D’où cela vient-il ? De l’élan historique dont l’URSS a profité avec la planification socialiste. Son économie connaît une croissance d’autour de 12 % par an, preuve du grand succès du cinquième plan quinquennal (1951-1955), le dernier formalisé à l’époque de Staline.
Cependant, l’URSS reste en large partie paysanne encore. La part de l’agriculture dans l’économie est aussi grande que celle de l’industrie, à peu de choses près. L’économie reste à développer : son PIB est seulement à près 40 % de celui des États-Unis.
Les pays socialistes sont, dans les faits, encore très arriérés par rapport aux pays capitalistes.
PIB en milliards de dollars US de 1955
C’est l’arrière-plan des forces ayant amené le Parti Communiste Panunioniste (des bolcheviks) à devenir en 1952, à son 19e congrès, le Parti Communiste d’Union Soviétique. La définition du Parti a alors changé : c’est devenu en quelque sorte le grand accompagnateur du développement du pays, de la force principale portant la paix mondiale.
L’étude approfondie du 19e congrès est obligatoire pour comprendre le 20e congrès, avec la décentralisation promue par Nikita Khrouchtchev. C’est une sorte de grand sas, de grande transition, dont le ressort est la mise à l’équilibre du nombre de gens vivant dans les villes et dans les campagnes.
Il faut attendre 1962 pour que la population urbaine devienne majoritaire, néanmoins la tendance est là, l’URSS connaît un vrai basculement. Le parc de logements a doublé, il y a une transformation des mœurs, et dans ce cadre l’alliance ouvrière-paysanne voit les couches intellectuelles jouer un rôle toujours plus prépondérant.
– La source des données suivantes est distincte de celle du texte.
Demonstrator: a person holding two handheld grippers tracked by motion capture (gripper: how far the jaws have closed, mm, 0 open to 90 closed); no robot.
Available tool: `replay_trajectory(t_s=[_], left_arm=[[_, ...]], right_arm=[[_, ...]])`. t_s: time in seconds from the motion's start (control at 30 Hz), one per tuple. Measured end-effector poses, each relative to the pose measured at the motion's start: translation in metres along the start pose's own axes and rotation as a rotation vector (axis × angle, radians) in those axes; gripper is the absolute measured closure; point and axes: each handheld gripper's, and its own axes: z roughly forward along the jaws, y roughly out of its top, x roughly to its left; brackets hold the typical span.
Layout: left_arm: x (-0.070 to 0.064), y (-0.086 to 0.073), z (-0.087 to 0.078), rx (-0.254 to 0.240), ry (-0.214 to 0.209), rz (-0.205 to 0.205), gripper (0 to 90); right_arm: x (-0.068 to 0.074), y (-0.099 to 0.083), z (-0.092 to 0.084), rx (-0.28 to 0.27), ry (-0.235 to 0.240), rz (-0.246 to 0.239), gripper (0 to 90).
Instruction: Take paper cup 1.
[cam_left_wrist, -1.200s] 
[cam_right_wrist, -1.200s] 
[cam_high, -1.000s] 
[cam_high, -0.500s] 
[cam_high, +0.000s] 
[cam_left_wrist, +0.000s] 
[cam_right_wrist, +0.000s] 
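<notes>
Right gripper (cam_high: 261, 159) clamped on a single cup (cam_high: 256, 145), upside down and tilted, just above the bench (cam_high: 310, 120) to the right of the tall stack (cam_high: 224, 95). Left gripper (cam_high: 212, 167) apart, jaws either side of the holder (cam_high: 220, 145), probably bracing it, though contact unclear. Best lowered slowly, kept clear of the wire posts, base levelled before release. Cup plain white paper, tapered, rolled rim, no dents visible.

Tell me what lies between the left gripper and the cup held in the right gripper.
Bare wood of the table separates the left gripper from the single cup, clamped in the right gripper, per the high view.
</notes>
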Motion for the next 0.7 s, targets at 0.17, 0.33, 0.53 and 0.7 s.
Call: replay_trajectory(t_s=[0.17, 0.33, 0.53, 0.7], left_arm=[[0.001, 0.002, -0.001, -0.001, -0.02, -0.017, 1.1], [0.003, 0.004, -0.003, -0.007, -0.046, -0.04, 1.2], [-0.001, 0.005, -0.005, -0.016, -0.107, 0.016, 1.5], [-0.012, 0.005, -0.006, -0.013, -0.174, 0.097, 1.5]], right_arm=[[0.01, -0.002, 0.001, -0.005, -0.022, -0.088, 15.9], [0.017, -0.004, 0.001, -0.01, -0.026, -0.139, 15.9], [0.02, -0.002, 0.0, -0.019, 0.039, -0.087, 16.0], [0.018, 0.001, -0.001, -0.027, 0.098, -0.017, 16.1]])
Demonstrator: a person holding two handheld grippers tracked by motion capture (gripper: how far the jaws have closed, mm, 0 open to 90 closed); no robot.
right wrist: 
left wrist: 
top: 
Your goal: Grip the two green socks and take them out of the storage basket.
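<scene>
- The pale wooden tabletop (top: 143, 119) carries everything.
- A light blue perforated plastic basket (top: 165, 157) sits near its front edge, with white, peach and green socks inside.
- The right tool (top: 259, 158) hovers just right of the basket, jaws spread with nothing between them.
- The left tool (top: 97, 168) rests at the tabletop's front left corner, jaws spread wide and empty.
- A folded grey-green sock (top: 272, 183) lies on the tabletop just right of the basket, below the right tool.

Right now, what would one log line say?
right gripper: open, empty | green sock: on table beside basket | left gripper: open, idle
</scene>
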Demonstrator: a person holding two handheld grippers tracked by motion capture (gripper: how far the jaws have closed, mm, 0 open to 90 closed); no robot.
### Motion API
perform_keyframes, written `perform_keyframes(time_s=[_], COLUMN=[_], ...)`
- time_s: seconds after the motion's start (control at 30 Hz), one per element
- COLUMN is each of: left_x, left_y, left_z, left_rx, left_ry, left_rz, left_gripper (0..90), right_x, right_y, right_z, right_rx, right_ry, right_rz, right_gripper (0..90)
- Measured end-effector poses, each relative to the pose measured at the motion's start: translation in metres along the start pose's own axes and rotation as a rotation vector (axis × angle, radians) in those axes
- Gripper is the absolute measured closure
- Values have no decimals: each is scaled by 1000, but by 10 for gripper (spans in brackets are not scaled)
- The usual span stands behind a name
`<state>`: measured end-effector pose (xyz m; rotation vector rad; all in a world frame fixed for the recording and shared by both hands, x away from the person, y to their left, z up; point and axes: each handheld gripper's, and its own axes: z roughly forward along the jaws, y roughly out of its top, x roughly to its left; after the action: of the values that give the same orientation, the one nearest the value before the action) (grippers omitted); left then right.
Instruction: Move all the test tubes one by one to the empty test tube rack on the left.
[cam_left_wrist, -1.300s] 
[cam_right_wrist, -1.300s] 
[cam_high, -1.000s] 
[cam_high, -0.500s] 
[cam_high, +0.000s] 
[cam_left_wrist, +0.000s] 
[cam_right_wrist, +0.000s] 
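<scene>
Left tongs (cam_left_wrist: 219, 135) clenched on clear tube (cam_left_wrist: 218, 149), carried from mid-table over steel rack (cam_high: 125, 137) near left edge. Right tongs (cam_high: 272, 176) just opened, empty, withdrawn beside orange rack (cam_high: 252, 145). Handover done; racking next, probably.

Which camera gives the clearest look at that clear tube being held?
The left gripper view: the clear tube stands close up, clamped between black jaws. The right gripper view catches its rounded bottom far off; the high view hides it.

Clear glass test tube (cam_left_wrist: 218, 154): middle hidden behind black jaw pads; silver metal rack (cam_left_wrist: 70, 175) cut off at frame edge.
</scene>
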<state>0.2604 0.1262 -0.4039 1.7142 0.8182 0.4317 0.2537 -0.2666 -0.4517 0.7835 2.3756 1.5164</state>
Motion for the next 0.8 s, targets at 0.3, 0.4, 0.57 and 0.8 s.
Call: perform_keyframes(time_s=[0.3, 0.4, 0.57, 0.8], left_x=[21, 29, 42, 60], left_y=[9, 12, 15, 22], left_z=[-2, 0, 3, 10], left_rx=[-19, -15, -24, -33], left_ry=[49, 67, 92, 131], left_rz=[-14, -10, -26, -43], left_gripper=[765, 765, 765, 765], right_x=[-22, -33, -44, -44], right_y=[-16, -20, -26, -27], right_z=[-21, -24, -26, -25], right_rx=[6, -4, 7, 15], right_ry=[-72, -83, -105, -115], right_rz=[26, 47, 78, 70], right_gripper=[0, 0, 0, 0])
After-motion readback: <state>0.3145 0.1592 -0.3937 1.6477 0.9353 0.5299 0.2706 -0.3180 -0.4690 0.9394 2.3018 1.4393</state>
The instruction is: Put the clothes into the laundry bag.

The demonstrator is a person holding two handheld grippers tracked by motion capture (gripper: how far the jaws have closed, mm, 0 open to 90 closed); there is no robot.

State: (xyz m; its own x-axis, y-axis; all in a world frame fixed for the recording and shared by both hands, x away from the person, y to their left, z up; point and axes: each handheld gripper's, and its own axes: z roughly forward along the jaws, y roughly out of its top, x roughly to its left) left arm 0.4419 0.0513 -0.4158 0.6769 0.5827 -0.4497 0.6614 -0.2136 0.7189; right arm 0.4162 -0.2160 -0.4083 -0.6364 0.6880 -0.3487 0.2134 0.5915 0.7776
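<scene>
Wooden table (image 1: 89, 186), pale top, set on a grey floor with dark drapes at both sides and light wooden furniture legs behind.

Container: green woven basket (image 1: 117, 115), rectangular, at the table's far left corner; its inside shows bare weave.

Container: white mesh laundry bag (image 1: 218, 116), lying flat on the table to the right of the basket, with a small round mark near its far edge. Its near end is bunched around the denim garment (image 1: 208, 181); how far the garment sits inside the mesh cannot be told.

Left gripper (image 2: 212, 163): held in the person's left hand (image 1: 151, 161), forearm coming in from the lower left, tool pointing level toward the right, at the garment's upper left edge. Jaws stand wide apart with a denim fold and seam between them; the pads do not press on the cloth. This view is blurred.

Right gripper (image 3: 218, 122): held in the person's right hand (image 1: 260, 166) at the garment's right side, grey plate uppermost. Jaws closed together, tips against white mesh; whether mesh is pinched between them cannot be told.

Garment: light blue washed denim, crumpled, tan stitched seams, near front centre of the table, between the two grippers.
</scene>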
En ce sens, le triomphe du révisionnisme est avant tout une expression petite-bourgeoise. Se débarrasser de l’idéologie, abandonner les exigences d’avant-garde historique, tout cela exprime une volonté de s’installer dans un certain confort.
Cela est vrai tant au sein de la direction du Parti qu’au sein des masses nouvellement urbanisées. Il n’y a pas de réflexion alors sur l’impact de la contradiction entre villes et campagnes, et le degré de corruption sur le plan idéologique et culturel est toujours plus haut.
C’est ce qui explique la passivité totale du pays lors du 20e congrès, alors qu’il y a une remise en cause totale de Staline, qui a pourtant dirigé le pays pendant plusieurs décennies.